Matauang.com, Jakarta - Ekonom Segara Institute, Piter Abdullah, menilai kenaikan Pajak Pertambahan Nilai ( PPN ) dari 11% menjadi 12% dikhawatirkanmakin membebani masyarakat kelas menengah di Indonesia.
Piter menyebutkan, saat ini belum ada regulasi pemerintah yang memudahkan kehidupan masyarakat kelas menengah. Sebaliknya, masyarakat kelas menengah justru dibebani berbagai pajak yang seakan tak ada habisnya.
Ia mencontohkan, kelompok menengah selama ini belum menerima bantuan sosial, tetapi justru terbebani dengan kenaikan pajak. Karena itu, Piter berpendapat, daya beli masyarakat kelas menengah yang saat ini sedang menurun bisa jadi akan semakin merosot.

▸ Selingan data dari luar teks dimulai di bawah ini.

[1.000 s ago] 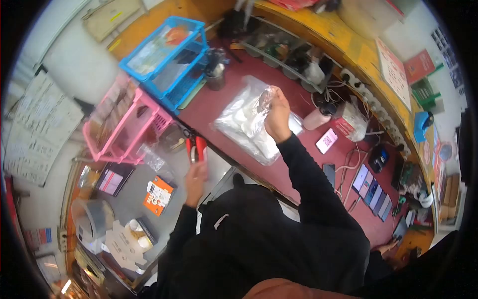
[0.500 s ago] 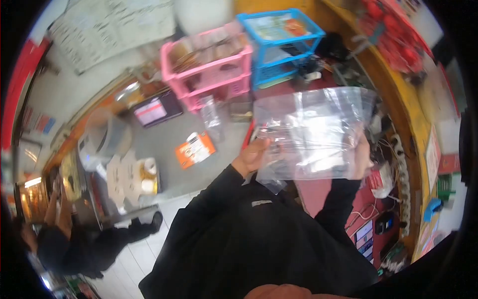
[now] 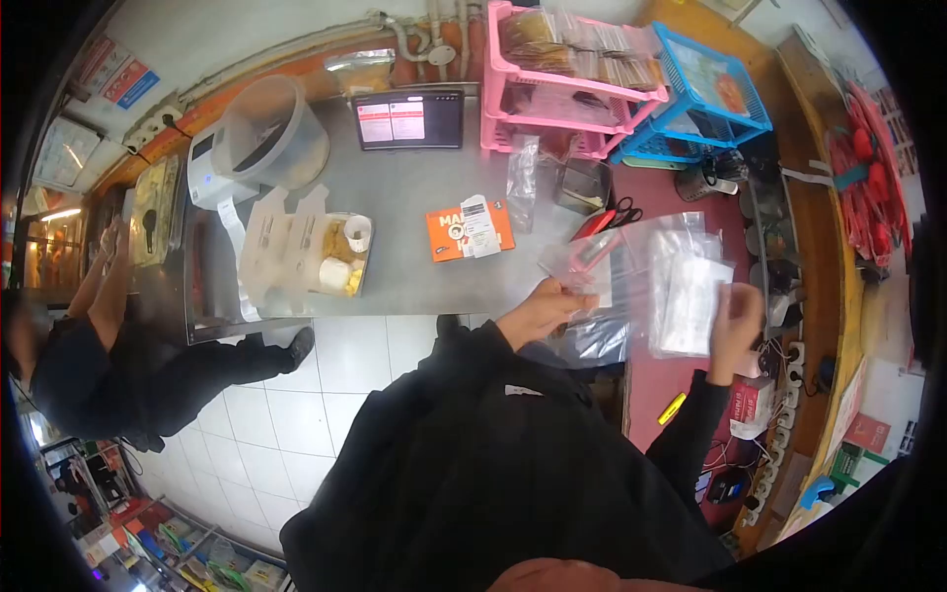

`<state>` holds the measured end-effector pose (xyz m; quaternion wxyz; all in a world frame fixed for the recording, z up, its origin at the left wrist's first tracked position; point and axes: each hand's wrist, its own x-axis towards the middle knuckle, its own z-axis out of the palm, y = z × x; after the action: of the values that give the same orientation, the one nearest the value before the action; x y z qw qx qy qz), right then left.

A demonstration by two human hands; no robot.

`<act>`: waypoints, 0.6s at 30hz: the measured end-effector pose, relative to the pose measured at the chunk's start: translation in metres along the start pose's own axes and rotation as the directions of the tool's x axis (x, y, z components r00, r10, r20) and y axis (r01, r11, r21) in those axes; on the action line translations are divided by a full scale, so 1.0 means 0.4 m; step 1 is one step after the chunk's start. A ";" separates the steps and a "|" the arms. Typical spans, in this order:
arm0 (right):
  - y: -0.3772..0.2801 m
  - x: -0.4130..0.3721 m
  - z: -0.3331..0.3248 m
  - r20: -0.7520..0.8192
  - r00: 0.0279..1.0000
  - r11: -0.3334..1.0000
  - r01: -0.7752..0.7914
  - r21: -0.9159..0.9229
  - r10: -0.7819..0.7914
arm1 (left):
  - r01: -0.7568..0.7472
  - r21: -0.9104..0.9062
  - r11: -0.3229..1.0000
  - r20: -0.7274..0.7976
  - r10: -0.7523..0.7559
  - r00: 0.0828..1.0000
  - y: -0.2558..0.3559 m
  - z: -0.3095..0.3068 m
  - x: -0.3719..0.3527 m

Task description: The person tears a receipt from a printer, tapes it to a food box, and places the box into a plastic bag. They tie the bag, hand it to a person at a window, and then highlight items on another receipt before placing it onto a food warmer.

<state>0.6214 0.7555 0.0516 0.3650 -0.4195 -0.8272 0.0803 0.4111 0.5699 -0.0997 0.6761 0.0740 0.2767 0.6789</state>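
A clear plastic bag stretches between my two hands above the counter. My left hand is closed on its lower left side, fingers pinched together. My right hand grips the right side, where the plastic looks layered and whitish with glare. Red-handled scissors lie just beyond the bag, partly covered by it. To the left on the counter is an orange card with white paper labels on top.
On the metal counter stand an open food box, a clear tub, a label printer and a tablet. Pink and blue racks rise behind. Another person's arms reach in at far left.
My view has swung, showing more of the counter and floor on the left. The bag, earlier spread broad and flat between my hands, is now bunched toward my right hand.
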 end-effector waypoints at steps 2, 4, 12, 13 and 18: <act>-0.124 -0.065 0.041 0.461 0.886 0.960 -0.170 0.221 0.050 | 0.094 -0.064 0.994 0.018 -0.093 0.996 0.005 0.047 -0.015; -0.264 -0.139 0.111 0.632 0.769 0.901 -0.203 0.384 -0.096 | 0.137 -0.159 0.978 0.071 -0.127 0.989 -0.020 0.077 -0.011; -0.180 -0.201 0.058 0.556 0.831 0.975 -0.115 0.193 -0.012 | -0.056 0.946 0.320 -0.115 0.490 0.864 0.131 -0.199 -0.128; -0.221 -0.209 0.052 0.521 0.853 0.976 -0.101 0.192 -0.015 | -0.118 0.943 0.310 -0.091 0.585 0.806 0.133 -0.179 -0.134; -0.156 -0.306 0.180 0.566 0.818 0.939 -0.266 0.218 0.100 | -0.457 0.887 -0.062 0.321 0.794 0.516 0.030 -0.172 -0.077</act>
<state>0.5802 0.6364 -0.0384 0.1609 -0.3998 -0.8312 0.3512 0.3701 0.5224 -0.1431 0.0508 0.4541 0.6311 0.6268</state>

Menurut Piter, penerapan PPN 12% akan memberikan multiplier effect. Apalagi, saat ini Indonesia tengah menghadapi fenomena daya beli yang menurun, kesempatan kerja yang berkurang, PHK, dan pertumbuhan ekonomi yang stagnan.
"Kalau kita paksakan kenaikan PPN, beban akan bertambah karena harga pasti naik," kata Piter saat dihubungi, Kamis, 21 November 2024. "Harga akan naik ketika masyarakat mengalami penurunan daya beli, sehingga berdampak double hit."
Sementara itu, Direktur Pusat Studi Ekonomi dan Hukum Bhima Yudhistira mengingatkan, selain kenaikan PPN, masyarakat juga akan menghadapi 9 pungutan baru pada 2025.
Sembilan pungutan tersebut adalah pajak sebesar 0,5% untuk UMKM dan asuransi kendaraan bermotor wajib (liabilitas pihak ketiga). Kemudian ada kontribusi untuk Tabungan Perumahan Rakyat (Tapera) dan pembahasan tentang Dana Pensiun Wajib.
Ada pula rencana penyesuaian harga tiket kereta api berdasarkan nomor KTP. Selanjutnya, pencabutan Subsidi Bahan Bakar Minyak (BBM) akan diganti dengan Bantuan Langsung Tunai (BLT). Ada pula kemungkinan kenaikan Uang Kuliah Tunggal (UKT) bagi mahasiswa dan iuran BPJS Kesehatan. Terakhir, akan ada penerapan cukai minuman berpemanis.
"Kelas menengah terdesak dari segala sisi. Berat menjadi kelas menengah di republik ini," kata Bhima saat dihubungi pada Kamis, 22 November 2024.